**Your instructions:**
Your response should consist of the entries below, written out exactly.

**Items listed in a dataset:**
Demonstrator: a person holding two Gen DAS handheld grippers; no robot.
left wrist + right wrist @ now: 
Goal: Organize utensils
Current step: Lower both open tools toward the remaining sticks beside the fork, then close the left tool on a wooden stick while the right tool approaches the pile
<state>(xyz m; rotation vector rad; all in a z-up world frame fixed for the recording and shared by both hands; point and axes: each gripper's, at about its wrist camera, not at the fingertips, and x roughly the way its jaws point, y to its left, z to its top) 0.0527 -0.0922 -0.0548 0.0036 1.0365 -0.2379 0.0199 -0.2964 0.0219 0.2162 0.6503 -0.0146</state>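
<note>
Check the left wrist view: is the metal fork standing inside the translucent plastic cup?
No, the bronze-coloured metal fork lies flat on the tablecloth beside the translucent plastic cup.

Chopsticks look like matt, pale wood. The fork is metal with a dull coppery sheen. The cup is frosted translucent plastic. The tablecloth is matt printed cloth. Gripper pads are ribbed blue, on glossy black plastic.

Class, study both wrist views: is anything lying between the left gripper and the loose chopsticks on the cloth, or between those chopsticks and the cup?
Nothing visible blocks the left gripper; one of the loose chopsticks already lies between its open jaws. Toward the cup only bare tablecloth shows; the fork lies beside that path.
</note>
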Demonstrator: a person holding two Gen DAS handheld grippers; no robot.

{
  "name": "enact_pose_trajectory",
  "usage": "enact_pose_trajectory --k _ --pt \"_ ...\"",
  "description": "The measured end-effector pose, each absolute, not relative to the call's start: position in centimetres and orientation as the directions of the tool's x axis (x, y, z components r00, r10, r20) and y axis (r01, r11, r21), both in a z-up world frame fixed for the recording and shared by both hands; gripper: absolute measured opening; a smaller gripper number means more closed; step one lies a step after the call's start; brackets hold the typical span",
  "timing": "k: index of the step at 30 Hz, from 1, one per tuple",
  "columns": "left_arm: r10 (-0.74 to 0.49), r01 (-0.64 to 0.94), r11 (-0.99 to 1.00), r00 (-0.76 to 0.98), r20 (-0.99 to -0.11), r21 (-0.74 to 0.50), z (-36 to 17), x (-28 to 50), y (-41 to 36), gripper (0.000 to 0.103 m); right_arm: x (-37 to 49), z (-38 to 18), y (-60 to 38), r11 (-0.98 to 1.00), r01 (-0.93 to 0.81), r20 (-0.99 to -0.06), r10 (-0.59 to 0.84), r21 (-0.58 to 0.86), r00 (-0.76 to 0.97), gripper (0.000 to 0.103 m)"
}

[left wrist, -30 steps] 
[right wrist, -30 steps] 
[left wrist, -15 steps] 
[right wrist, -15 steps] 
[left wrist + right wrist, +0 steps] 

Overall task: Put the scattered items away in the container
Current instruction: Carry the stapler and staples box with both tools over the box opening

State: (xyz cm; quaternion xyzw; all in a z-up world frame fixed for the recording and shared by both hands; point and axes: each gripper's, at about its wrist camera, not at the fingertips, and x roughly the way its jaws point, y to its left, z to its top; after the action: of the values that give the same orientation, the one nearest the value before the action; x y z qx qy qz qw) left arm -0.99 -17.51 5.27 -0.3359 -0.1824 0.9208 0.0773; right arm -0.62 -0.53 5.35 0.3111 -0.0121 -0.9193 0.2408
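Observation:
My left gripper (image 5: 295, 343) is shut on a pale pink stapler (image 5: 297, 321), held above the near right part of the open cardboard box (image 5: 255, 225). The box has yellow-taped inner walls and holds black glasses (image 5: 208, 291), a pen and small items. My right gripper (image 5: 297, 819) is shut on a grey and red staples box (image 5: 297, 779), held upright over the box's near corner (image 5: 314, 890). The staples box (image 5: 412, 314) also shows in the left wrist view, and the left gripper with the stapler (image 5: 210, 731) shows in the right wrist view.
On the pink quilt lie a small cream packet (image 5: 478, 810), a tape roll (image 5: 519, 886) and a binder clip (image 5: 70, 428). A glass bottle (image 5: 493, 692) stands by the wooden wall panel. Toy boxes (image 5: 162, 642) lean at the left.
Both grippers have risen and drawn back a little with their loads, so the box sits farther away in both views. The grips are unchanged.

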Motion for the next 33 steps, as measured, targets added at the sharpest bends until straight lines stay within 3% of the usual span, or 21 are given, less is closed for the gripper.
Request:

**Written response:**
Demonstrator: a person holding two Gen DAS handheld grippers; no robot.
left wrist + right wrist @ now: 
Goal: Organize utensils
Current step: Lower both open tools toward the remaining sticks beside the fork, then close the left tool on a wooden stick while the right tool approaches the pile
<state>(xyz m; rotation vector rad; all in a z-up world frame fixed for the recording and shared by both hands; point and axes: each gripper's, at about its wrist camera, not at the fingertips, and x roughly the way its jaws point, y to its left, z to its top) 0.0527 -0.0922 -0.0548 0.0036 1.0365 -0.2379 0.0199 -0.2964 0.0219 0.2162 0.6503 -0.0146</state>
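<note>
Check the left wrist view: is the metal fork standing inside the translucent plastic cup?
No, the bronze-coloured metal fork lies flat on the tablecloth beside the translucent plastic cup.

Chopsticks look like matt, pale wood. The fork is metal with a dull coppery sheen. The cup is frosted translucent plastic. The tablecloth is matt printed cloth. Gripper pads are ribbed blue, on glossy black plastic.

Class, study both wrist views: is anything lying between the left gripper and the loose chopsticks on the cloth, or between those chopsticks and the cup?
Nothing visible blocks the left gripper; one of the loose chopsticks already lies between its open jaws. Toward the cup only bare tablecloth shows; the fork lies beside that path.
</note>
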Demonstrator: a person holding two Gen DAS handheld grippers; no robot.

{
  "name": "enact_pose_trajectory",
  "usage": "enact_pose_trajectory --k _ --pt \"_ ...\"",
  "description": "The measured end-effector pose, each absolute, not relative to the call's start: position in centimetres and orientation as the directions of the tool's x axis (x, y, z components r00, r10, r20) and y axis (r01, r11, r21), both in a z-up world frame fixed for the recording and shared by both hands; gripper: absolute measured opening; a smaller gripper number means more closed; step one lies a step after the call's start; brackets hold the typical span",
  "timing": "k: index of the step at 30 Hz, from 1, one per tuple",
  "columns": "left_arm: r10 (-0.74 to 0.49), r01 (-0.64 to 0.94), r11 (-0.99 to 1.00), r00 (-0.76 to 0.98), r20 (-0.99 to -0.11), r21 (-0.74 to 0.50), z (-36 to 17), x (-28 to 50), y (-41 to 36), gripper (0.000 to 0.103 m); right_arm: x (-37 to 49), z (-38 to 18), y (-60 to 38), r11 (-0.98 to 1.00), r01 (-0.93 to 0.81), r20 (-0.99 to -0.06), r10 (-0.59 to 0.84), r21 (-0.58 to 0.86), r00 (-0.76 to 0.97), gripper (0.000 to 0.103 m)"
}

[left wrist, -30 steps] 
[right wrist, -30 steps] 
[left wrist, -15 steps] 
[right wrist, -15 steps] 
[left wrist + right wrist, +0 steps] 

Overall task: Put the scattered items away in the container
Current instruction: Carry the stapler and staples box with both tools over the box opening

State: (xyz cm; quaternion xyzw; all in a z-up world frame fixed for the recording and shared by both hands; point and axes: each gripper's, at about its wrist camera, not at the fingertips, and x roughly the way its jaws point, y to its left, z to its top; after the action: of the values that give the same orientation, the one nearest the value before the action; x y z qx qy qz qw) left arm -0.99 -17.51 5.27 -0.3359 -0.1824 0.9208 0.0773; right arm -0.62 -0.53 5.35 0.3111 -0.0121 -0.9193 0.2408
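Observation:
My left gripper (image 5: 295, 343) is shut on a pale pink stapler (image 5: 297, 321), held above the near right part of the open cardboard box (image 5: 255, 225). The box has yellow-taped inner walls and holds black glasses (image 5: 208, 291), a pen and small items. My right gripper (image 5: 297, 819) is shut on a grey and red staples box (image 5: 297, 779), held upright over the box's near corner (image 5: 314, 890). The staples box (image 5: 412, 314) also shows in the left wrist view, and the left gripper with the stapler (image 5: 210, 731) shows in the right wrist view.
On the pink quilt lie a small cream packet (image 5: 478, 810), a tape roll (image 5: 519, 886) and a binder clip (image 5: 70, 428). A glass bottle (image 5: 493, 692) stands by the wooden wall panel. Toy boxes (image 5: 162, 642) lean at the left.
Both grippers have risen and drawn back a little with their loads, so the box sits farther away in both views. The grips are unchanged.
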
Motion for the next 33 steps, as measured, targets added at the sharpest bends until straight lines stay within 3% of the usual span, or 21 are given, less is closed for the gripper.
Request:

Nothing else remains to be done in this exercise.